Periodic Reporting for period 2 - ECOLE (Experience-based Computation: Learning to Optimise)
Période du rapport: 2020-04-01 au 2022-03-31
The aim of the ECOLE ITN is to contribute towards shortening product cycles, reducing resource consumption during complete engineering processes and creating more balanced and innovative products. This will involve not only the development of novel approaches to solving complex engineering optimisation problems, but also the equipment of early career researchers with the skills needed to advance European technological companies in the years to come, enhancing their employability and strengthening European innovation capacity. In particular, the ECOLE project will train early career researchers with strong skills in artificial intelligence and optimisation, which are in high demand by European industries.
ECOLE’s aim has been achieved through meeting the following core objectives:
(1) The development of a novel “Learning to Optimise” framework. ECOLE has taken a bold step forward in solving complex engineering optimisation problems. Instead of just developing technologies to solve a given optimisation problem instance, it has proposed novel techniques to optimise automatically across problem instances. Through knowledge, skills, and practices derived from problem solving processes in time, the experience of optimising one product or process can be learned and transferred automatically to better solve other complex optimisation problems.
(2) The development of early-stage researchers’ (ESRs’) transferrable skills and industrial experiences. Among others, this has included technical knowledge that enables them to understand the interplay between learning and optimisation, practical skills in integrating various disciplines into innovative solutions to complex industrial problems, competences related to intellectual property, management and entrepreneurship, and communication skills.
The Learning to Optimise framework for solving complex engineering optimisation problems requires (a) advancing learning, (b) advancing optimisation, and (c) developing novel approaches to integrate learning with optimisation. The following progress has been achieved by the ECOLE project:
a) Learning:
• Learning from imbalanced data: Real world problems frequently suffer from data imbalances, where data of a given type is available in much more limited quantity than data of other types. Machine learning algorithms struggle to learn well from such data. We investigated the adequacy of different class imbalance techniques to deal with this problem and applied them to classify mesh quality in aerodynamics simulation of a benchmark vehicle body, which allows to realize a fast and resource efficient design process. Algorithms to automatically tune parameters of class imbalance techniques were proposed.

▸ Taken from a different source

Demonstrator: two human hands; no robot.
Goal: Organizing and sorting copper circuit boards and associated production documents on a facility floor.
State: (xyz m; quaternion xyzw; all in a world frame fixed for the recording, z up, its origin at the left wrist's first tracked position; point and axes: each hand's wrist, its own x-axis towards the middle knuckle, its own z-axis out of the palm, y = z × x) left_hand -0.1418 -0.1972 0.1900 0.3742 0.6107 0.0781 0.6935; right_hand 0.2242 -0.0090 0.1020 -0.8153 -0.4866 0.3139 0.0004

• Text representation: Many real-world problems involve making predictions based on text data. For that, existing machine learning algorithms use text representations that are not human-interpretable, leading to lack of human trust in the results. We proposed a novel human-interpretable representation for text and applied it to interpretable user profiling. We validated the method on user generated product review data and showed promising explanation about users’ preference for feature optimization of product design.
• Prediction approaches: We developed a novel prediction approach with demonstrated improvements in medical data analysis for patient status prediction. We integrated patient meta data, such as disease and demographic information, to model correlations of patient time series, by which prediction depends on not only historic patient information but also information of related patients.
b) Optimisation:
• Supporting automobile design: We collected data from various steps of vehicle development process to create a challenging test framework for new optimisation and learning methods. We improved a novel geometric representation based on cutting-edge deep learning technology for practical application on 3D (car) shapes. Such representation has shown to enable efficient optimisation of the design of a benchmark vehicle body.
• Optimisation under uncertainty: Real-world optimisation frequently has to deal with problems whose features are not entirely and accurately known beforehand. We developed a novel optimisation algorithm able to improve optimisation of such challenging problems.
c) Integration:
• Learning to optimise for dynamic problems: Real-world optimisation problems frequently suffer changes over time. We proposed a new algorithm to learn from the optimisation results obtained before a change to more efficiently optimise after the change.
• We also studied using multi-objective evolutionary optimisation algorithm for learning, where we can consider multiple objectives simultaneously without assigning weights to objectives.